Mailing-List: contact java-user-help@lucene.apache.org; run by ezmlm
Precedence: bulk
Reply-To: java-user@lucene.apache.org
Received-SPF: neutral (nike.apache.org: local policy)
Date: Fri, 30 Apr 2010 14:16:50 -0700 (PDT)
From: MitchK <mitch91@web.de>
To: java-user@lucene.apache.org
Message-ID: <1272662210449-768902.post@n3.nabble.com>
In-Reply-To: <E77D01D3-EB7D-4C8C-A817-03BE5A0E5D9E@apache.org>
References: <E6C119F7-C966-4280-94DD-3575BB3CE3F4@apache.org>
 <x2i3504767f1004290759u6de20a3ehfa4d46fb11a97954@mail.gmail.com>
 <h2r698f0de11004300500g71aba2b1g21378ba061b674c@mail.gmail.com>
 <E77D01D3-EB7D-4C8C-A817-03BE5A0E5D9E@apache.org>
Subject: Re: Relevancy Practices
MIME-Version: 1.0
Content-Type: text/plain; charset=us-ascii
Content-Transfer-Encoding: 7bit


I found your thread at the Solr-user-list. However, it seems like your topic
belongs more to Lucene in general?
I copy my posting from there, so that everything is accessible by one
thread.
--------------------------------------------------------------------------

I think the problems one has to solve are depending on the usecases one has
to deal with. 
It makes a difference whether I got much documents that are bloody similar
but with different contexts and I have to determine what query applies to
what context in what probability for which document - or if I have lots of
editorialy managed documents with relatively clear contexts, because they
offer human-created tags etc. 

I haven't made much experiences with Solr (and no experiences in a
productive environment). However, those experiences I have made show that
spliting the document's context in as small parts as possible is always a
good idea. 
I don't mean splitting in a sense of making the part's of a document
smaller. I mean that in a way of making it easier to decide which part of a
document is more important than another. 
e.g.: I got a social network and every user is able to create his or her own
blog - as a corporation I want to make them all searchable. It would be
beneficial for high-quality search, if I am able to extract the
introduction, the category  (maybe added by the author). 

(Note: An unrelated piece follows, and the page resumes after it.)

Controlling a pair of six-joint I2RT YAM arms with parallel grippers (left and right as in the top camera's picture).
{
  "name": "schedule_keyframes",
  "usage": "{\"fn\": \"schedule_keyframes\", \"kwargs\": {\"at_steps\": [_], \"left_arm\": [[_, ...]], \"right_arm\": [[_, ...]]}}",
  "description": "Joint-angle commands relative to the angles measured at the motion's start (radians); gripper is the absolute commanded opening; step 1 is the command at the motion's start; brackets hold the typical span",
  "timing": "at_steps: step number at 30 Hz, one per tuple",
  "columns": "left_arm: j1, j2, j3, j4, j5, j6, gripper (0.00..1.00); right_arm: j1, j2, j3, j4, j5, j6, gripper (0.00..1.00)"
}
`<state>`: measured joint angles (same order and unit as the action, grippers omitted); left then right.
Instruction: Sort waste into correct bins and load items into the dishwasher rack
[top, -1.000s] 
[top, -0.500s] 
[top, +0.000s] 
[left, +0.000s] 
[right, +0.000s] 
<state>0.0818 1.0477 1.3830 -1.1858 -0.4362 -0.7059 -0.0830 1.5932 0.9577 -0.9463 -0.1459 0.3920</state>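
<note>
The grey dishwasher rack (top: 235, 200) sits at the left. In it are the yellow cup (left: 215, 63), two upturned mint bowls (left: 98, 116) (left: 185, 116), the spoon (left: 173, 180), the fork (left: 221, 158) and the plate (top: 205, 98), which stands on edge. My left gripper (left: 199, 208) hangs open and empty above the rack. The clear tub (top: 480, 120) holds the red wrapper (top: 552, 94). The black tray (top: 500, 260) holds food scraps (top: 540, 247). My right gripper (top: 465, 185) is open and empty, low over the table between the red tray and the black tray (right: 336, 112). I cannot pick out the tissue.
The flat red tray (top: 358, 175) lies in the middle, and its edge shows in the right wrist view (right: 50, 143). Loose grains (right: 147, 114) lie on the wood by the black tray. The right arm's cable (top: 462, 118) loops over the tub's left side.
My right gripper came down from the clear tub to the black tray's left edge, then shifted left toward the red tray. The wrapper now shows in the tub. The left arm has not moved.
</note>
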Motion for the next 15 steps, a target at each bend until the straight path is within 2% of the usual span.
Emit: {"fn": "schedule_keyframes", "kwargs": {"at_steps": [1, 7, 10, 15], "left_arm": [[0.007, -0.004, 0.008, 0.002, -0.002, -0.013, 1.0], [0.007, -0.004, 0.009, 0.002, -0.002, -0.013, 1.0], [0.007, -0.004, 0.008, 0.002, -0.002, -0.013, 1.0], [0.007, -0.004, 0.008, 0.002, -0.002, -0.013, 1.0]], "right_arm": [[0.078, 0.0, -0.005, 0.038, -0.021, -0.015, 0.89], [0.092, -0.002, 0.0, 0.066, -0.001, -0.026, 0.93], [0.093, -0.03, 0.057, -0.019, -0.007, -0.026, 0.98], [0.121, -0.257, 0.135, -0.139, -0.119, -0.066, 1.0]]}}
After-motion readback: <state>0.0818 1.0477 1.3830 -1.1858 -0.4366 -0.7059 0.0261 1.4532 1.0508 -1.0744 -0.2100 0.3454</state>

According to this: If this is not done by people, or not well done enough,
than I need to do so algorithmically. 
e.g.: 
If I got a dictionary of person-names, than I could use the keepWordFilter
to create a field I can facet *and* boost on. 
Let's say the user writes about Paris Hilton, Barrack Obama or any other
well known person, than I can extract their names from the content in an
easy way - of course this could be done better, but that's not the point
here. 
If I search for "Obama's speech" all documents with "Obama" could get a
boost. 
The difference between the solution without this keepWordFilter-feature
would be, that Solr does not know that the most important word in this query
is "Obama". 

It is only a shortcut of some ideas on how one can improve the relevancy
with several features that Solr offers out-of-the-box. Some of them could be
improved with external NLP-tools. 

My biggest problem with relevancy is, that I can't work with metadata
computed on the fly or every hour out of the box (okay, you mentioned at the
discussion on the dev-list that it may be possible, however I answered that
the feature you talked about is not well documented, so that I don't know if
it fits my needs or how to use it). 

How to avoid over- or under-tuning? 
Easily: Testing every change I made on scoring-factors against a lot of
queries. If it looks good in 9 of 10 cases in a real good way, than the 10th
case runs against a really bad query or could be solved with a facet or...
there are a lot of ideas how to solve this. What I really want to say is:
Test as much as you can and try to realize what your changes really mean
(for example I can make a boost on the title of a document with a value of
1.000, every other field has got a boost-value between 1 and 10. I am
relatively sure that this meets the needs for some queries but works
catastrophal with the rest). 
It really helps to understand how Lucene's similarity works and what those
factors mean in reality to your existing data. Maybe you need to change the
smiliarity, because you don't want that the length of a document influences
the score of it. 

Just some thougths. I don't think that I tell you much new stuff, however,
if you got any questions or want to know more about this or that, please
ask. 
Unfortunately I can't go to the ApacheCon, but hopefully it helps to give a
good presentation. 

Kind regards 
- Mitch
-- 
View this message in context: http://lucene.472066.n3.nabble.com/Relevancy-Practices-tp765363p768902.html
Sent from the Lucene - Java Users mailing list archive at Nabble.com.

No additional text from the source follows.